1. Tip of beak more or less strongly hooked
2. Proximal end of minor metacarpal dorsoventrally wide and bearing a well developed tubercle on ventral surface
3. Fenestra ischiopubica very narrow


Given these data the relationship between Psophiidae and Cariamidae can be considered quite robustly supported. The question thus becomes what of cariamid affinity with Opisthocomidae? Seebohm (1888b, 1895) was the first as far as I am aware, to not similarities between the hoatzin and gruiforms. In 1888 he listed six character in which the hoatzin agreed most closely with Otididae (bustards). Primarily, the hoatzin has been considered to either be a gallinaceous bird, a position for which there is very little evidence, or an aberrant cuckoo (e.g., Sibley & Ahlquist 1990). Mourer-Chauvire (1983) and Olson (1985a), based upon the fossil record of gruiforms and the anatomy of *Opisthocomus* regarded the hoatzin as most closely related to the Idiornithidae or Cariamidae, respectively. Olson (1992b) described a primitive cuculiform from the Lower Eocene Green River formations, *Foro panarium* which resembles both Cuculidae and Musophagidae and Opisthocomidae, especially in the structure of the skull. Thus, Sibley & Ahlquist's 1990 suggestion that the hoatzin is an aberrant neotropical cuckoo most closely allied with *Geococcyx*, *Crotophaga* and *Guira*, cannot be wholly ruled out. Additional morphological evidence suggesting cuculiform affinity for the hoatzin includes the morphology and number of scleral rings (de Queiroz & Goodchild 1988) and additional molecular support comes from Sibley & Ahlquist (1972, 1973).
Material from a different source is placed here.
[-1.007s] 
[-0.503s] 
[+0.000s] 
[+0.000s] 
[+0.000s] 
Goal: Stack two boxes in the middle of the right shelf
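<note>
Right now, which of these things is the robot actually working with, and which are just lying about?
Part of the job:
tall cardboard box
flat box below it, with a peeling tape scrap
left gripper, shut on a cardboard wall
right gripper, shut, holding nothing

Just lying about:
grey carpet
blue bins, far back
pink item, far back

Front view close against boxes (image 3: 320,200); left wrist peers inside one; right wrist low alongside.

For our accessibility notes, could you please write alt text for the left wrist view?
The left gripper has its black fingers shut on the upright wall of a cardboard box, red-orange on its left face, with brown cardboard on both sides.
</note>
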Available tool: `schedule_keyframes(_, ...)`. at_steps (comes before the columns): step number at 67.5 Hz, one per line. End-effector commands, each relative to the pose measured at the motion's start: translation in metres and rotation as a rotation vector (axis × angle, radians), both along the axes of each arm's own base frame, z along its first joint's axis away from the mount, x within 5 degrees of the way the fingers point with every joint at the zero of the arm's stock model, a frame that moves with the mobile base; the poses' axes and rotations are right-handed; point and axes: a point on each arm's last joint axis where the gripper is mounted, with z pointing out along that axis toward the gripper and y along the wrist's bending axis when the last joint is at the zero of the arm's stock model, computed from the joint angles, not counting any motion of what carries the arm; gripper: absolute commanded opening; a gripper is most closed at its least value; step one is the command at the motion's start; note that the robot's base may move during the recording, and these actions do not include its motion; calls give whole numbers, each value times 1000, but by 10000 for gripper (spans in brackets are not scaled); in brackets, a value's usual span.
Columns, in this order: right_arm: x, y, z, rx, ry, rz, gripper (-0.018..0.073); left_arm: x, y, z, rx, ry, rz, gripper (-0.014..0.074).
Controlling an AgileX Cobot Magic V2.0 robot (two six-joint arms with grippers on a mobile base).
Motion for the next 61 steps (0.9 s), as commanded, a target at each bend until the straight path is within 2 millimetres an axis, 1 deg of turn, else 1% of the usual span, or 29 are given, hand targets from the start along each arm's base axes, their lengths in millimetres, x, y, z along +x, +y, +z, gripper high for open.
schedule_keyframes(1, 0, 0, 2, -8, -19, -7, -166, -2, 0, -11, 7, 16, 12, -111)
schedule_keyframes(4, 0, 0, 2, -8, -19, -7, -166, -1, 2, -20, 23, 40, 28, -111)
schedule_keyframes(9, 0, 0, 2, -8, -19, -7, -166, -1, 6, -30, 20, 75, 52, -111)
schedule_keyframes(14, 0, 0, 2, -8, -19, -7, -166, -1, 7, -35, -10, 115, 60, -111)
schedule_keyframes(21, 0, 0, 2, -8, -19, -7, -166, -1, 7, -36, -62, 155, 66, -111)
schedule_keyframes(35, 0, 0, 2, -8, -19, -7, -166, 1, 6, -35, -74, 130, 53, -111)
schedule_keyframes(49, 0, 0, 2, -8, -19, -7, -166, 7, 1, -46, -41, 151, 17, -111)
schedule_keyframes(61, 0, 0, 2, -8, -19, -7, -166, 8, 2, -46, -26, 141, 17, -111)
Mayr & Clarke (2003) supported the cariamid affinities of *Opisthocomus* with the following characters:

1. Caudal ends of vomer not fused or deeply cleft
2. Pneumatic foramina on dorsal end of caudal surface of otic process of quadrate present
3. Axis, corpus with pneumatic foramina on lateral surfaces
4. Caudal margin of sternum with two notches/fenestrae
5. Iliosynsacralis canal closed via fusion of cristae iliaceae dorsales with crista spinosa of synsacrum


Since it is readily apparent that the hoatzin is closely allied with Cariamidae, it becomes difficult to interpret potential similarities between the hoatzin and turacos and other cuckoos, to which they have as mentioned, been compared. Streseman (1934) attributed such similarities to convergence, and Mayr & Clarke (2003) interpreted Gruiformes as polyphyletic, with Cariamidae apparently falling within Cuculiformes. This conclusion, however, is difficult to substantiate. It is conceivable that Cuculiformes is paraphyletic and that Cuculidae + Musophagidae are the sister group of Cariamidae + Opisthocomidae, falling within Gruiformes, but as far as I am aware, there have been no studies to ascertain if this is the case. However, as cariamids are unquestionably more closely related to other gruiforms than they are to either Cuculidae or Musophagidae, this seems the only viable interpretation IF the topology suggested by Mayr and Clarke (2003), with Cariamidae + Opisthocomidae the sister clade of Cuculidae + Musophagidae is in fact correct. It is perhaps more likely that as the hoatzin is more closely related to cariamids than cuckoos (at least morphologically), and the cariamids are more closely related to gruiforms than to cuckoos or turacos, that the similarities in the hoatzin, *Foro* and turacos and other cuckoos, are convergently acquired.